::: SOURCE MATERIAL :::

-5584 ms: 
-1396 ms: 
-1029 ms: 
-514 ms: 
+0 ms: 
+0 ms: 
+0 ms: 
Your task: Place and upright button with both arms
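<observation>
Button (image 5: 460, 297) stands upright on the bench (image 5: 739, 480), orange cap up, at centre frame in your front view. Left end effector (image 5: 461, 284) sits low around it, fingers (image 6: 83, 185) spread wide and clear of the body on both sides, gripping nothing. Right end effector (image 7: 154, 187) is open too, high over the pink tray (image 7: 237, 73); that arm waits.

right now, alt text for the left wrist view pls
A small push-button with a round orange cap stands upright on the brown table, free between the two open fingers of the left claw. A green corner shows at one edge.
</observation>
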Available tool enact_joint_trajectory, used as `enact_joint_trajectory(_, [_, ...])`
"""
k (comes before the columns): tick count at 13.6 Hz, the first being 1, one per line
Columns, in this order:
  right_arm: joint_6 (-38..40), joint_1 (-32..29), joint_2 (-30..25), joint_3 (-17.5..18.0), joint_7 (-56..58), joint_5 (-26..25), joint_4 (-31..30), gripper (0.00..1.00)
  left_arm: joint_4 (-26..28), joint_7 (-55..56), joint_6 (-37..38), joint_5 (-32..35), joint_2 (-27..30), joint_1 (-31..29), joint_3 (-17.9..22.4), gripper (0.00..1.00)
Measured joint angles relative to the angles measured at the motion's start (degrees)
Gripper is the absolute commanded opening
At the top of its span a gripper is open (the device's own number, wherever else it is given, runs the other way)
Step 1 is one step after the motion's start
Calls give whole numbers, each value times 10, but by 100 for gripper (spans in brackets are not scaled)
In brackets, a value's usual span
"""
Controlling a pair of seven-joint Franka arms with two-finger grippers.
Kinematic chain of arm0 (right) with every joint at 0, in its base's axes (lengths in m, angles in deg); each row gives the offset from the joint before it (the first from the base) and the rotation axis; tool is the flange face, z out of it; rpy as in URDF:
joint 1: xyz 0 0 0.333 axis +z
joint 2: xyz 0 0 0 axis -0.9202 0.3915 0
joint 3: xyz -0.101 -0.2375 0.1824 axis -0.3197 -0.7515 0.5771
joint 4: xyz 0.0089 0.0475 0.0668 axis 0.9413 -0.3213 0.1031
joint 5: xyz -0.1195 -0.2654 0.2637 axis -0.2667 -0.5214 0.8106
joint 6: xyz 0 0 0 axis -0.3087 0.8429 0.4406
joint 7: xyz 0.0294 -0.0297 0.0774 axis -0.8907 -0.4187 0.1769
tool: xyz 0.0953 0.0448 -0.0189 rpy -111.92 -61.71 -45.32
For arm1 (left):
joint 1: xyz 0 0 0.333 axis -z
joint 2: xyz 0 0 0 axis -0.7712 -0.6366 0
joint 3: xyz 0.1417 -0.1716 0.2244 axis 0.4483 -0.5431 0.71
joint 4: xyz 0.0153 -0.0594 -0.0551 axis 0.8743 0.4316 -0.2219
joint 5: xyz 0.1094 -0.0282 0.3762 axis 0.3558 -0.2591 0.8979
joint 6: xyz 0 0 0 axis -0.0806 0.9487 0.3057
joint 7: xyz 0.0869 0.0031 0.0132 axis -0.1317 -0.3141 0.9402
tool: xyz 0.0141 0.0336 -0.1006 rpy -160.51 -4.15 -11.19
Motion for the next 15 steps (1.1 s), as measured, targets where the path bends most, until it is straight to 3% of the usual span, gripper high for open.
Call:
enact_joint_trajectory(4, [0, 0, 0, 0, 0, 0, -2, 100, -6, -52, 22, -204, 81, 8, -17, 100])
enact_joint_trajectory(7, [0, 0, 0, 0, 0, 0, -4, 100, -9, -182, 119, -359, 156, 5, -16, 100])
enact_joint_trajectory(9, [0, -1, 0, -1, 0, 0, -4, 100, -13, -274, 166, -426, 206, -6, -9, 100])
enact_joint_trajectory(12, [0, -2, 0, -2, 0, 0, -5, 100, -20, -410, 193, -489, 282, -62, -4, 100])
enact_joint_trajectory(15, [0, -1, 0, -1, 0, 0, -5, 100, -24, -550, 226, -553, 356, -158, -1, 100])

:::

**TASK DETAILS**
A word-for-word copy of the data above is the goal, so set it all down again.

**WRITTEN SOLUTION**
-5584 ms: 
-1396 ms: 
-1029 ms: 
-514 ms: 
+0 ms: 
+0 ms: 
+0 ms: 
Your task: Place and upright button with both arms
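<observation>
Button (image 5: 460, 297) stands upright on the bench (image 5: 739, 480), orange cap up, at centre frame in your front view. Left end effector (image 5: 461, 284) sits low around it, fingers (image 6: 83, 185) spread wide and clear of the body on both sides, gripping nothing. Right end effector (image 7: 154, 187) is open too, high over the pink tray (image 7: 237, 73); that arm waits.

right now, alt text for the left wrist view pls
A small push-button with a round orange cap stands upright on the brown table, free between the two open fingers of the left claw. A green corner shows at one edge.
</observation>
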Available tool enact_joint_trajectory, used as `enact_joint_trajectory(_, [_, ...])`
"""
k (comes before the columns): tick count at 13.6 Hz, the first being 1, one per line
Columns, in this order:
  right_arm: joint_6 (-38..40), joint_1 (-32..29), joint_2 (-30..25), joint_3 (-17.5..18.0), joint_7 (-56..58), joint_5 (-26..25), joint_4 (-31..30), gripper (0.00..1.00)
  left_arm: joint_4 (-26..28), joint_7 (-55..56), joint_6 (-37..38), joint_5 (-32..35), joint_2 (-27..30), joint_1 (-31..29), joint_3 (-17.9..22.4), gripper (0.00..1.00)
Measured joint angles relative to the angles measured at the motion's start (degrees)
Gripper is the absolute commanded opening
At the top of its span a gripper is open (the device's own number, wherever else it is given, runs the other way)
Step 1 is one step after the motion's start
Calls give whole numbers, each value times 10, but by 100 for gripper (spans in brackets are not scaled)
In brackets, a value's usual span
"""
Controlling a pair of seven-joint Franka arms with two-finger grippers.
Kinematic chain of arm0 (right) with every joint at 0, in its base's axes (lengths in m, angles in deg); each row gives the offset from the joint before it (the first from the base) and the rotation axis; tool is the flange face, z out of it; rpy as in URDF:
joint 1: xyz 0 0 0.333 axis +z
joint 2: xyz 0 0 0 axis -0.9202 0.3915 0
joint 3: xyz -0.101 -0.2375 0.1824 axis -0.3197 -0.7515 0.5771
joint 4: xyz 0.0089 0.0475 0.0668 axis 0.9413 -0.3213 0.1031
joint 5: xyz -0.1195 -0.2654 0.2637 axis -0.2667 -0.5214 0.8106
joint 6: xyz 0 0 0 axis -0.3087 0.8429 0.4406
joint 7: xyz 0.0294 -0.0297 0.0774 axis -0.8907 -0.4187 0.1769
tool: xyz 0.0953 0.0448 -0.0189 rpy -111.92 -61.71 -45.32
For arm1 (left):
joint 1: xyz 0 0 0.333 axis -z
joint 2: xyz 0 0 0 axis -0.7712 -0.6366 0
joint 3: xyz 0.1417 -0.1716 0.2244 axis 0.4483 -0.5431 0.71
joint 4: xyz 0.0153 -0.0594 -0.0551 axis 0.8743 0.4316 -0.2219
joint 5: xyz 0.1094 -0.0282 0.3762 axis 0.3558 -0.2591 0.8979
joint 6: xyz 0 0 0 axis -0.0806 0.9487 0.3057
joint 7: xyz 0.0869 0.0031 0.0132 axis -0.1317 -0.3141 0.9402
tool: xyz 0.0141 0.0336 -0.1006 rpy -160.51 -4.15 -11.19
Motion for the next 15 steps (1.1 s), as measured, targets where the path bends most, until it is straight to 3% of the usual span, gripper high for open.
Call:
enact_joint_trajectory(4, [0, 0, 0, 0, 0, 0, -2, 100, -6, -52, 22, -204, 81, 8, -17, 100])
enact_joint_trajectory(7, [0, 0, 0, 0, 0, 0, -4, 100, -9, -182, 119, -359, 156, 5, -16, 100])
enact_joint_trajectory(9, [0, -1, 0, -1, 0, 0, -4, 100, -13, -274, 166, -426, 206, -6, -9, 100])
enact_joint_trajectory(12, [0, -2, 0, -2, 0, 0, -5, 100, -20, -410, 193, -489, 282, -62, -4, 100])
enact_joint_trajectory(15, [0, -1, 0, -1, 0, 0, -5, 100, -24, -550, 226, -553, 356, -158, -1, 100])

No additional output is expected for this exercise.